Monday, August 19, 2024

 Prayer and the Bible

Notes on Hillsdale College Online Course about C.S. Lewis part 4

Rev. Lonnie C. Crowe

Lecturer Michael Ward

In "Letters to Malcom"

Lewis wrote that the mistake he made  in praying was that he contemplated rather than enjoyed his time in prayer.  This burden later led him to abandon Christianity.

In "Spirits of Bondage", written during the time Lewis doubted the existence of God, he felt that if  God did exist, He was outside of and in opposition to the cosmic arrangements.

When Lewis became a theist, he saw God as a universal spirit--not the Christian God.

In a poem written after he became a Christian, he wrote, "This year, this year, as all the flowers foretell, We shall  escape the circle and undo the spell."

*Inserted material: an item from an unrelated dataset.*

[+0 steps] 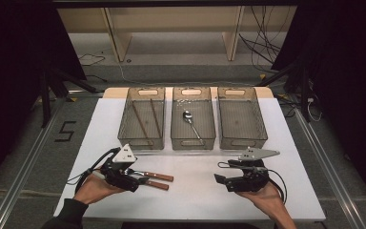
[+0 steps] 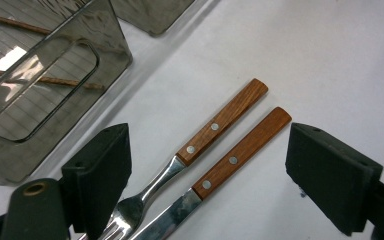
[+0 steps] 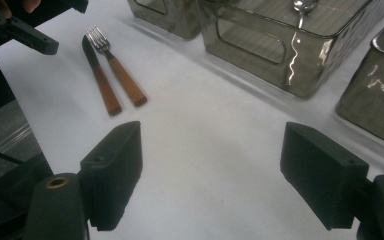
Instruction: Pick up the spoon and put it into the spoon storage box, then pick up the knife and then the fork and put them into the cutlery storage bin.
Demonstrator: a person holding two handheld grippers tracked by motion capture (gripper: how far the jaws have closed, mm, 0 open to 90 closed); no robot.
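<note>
Closest to me, the left tongs (image 1: 138,181) hang wide open over the fork (image 2: 180,160) and the knife (image 2: 235,157), which lie side by side on the white bench (image 1: 195,195), wooden handles nearly touching, just in front of the bins. That closeness is the risk as I see it: with both pieces sitting between the jaws, closing now would likely pinch the two together, or catch one and skid the other across the bench. The metal necks look slick, so a grip there might let the piece swing or slip out. The right tongs (image 1: 226,182) are also spread wide, holding nothing, over bare bench well apart from the cutlery. Farther back stand three clear bins: the left bin (image 1: 141,138) holds chopsticks (image 1: 145,119), the middle bin (image 1: 193,140) a spoon (image 1: 189,119). A careless carry could drop the piece in the wrong bin.
</note>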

Lewis expressed that "A Christian is an articulation of God's word."
"We must, no doubt, distinguish this ontological continuity between Creator and creature which is, so to speak, 'given' by the relation between them, from the union of wills which, under Grace, is reached by a life of sanctity."


Some of Lewis' thoughts about the Bible: 
(Lewis was not a Biblical theologian).  

1.  The divine writers refer to Jesus as the Word of God. 
"It is Christ Himself, not the Bible, who is the true Word of God.  The Bible, read in the right spirit and with the guidance of good teachers, will bring us to Him.
2.  Distinguish the different genres of the Bible.

Knowing the type of literature we are reading is necessary in their interpretation.

Reading the Bible centered on Jesus as the key is a must. "We are committed to it in principle by Our Lord himself. To the two disciples on the road to Emmaus, Jesus explained the O.T. scriptures pertaining to Himself."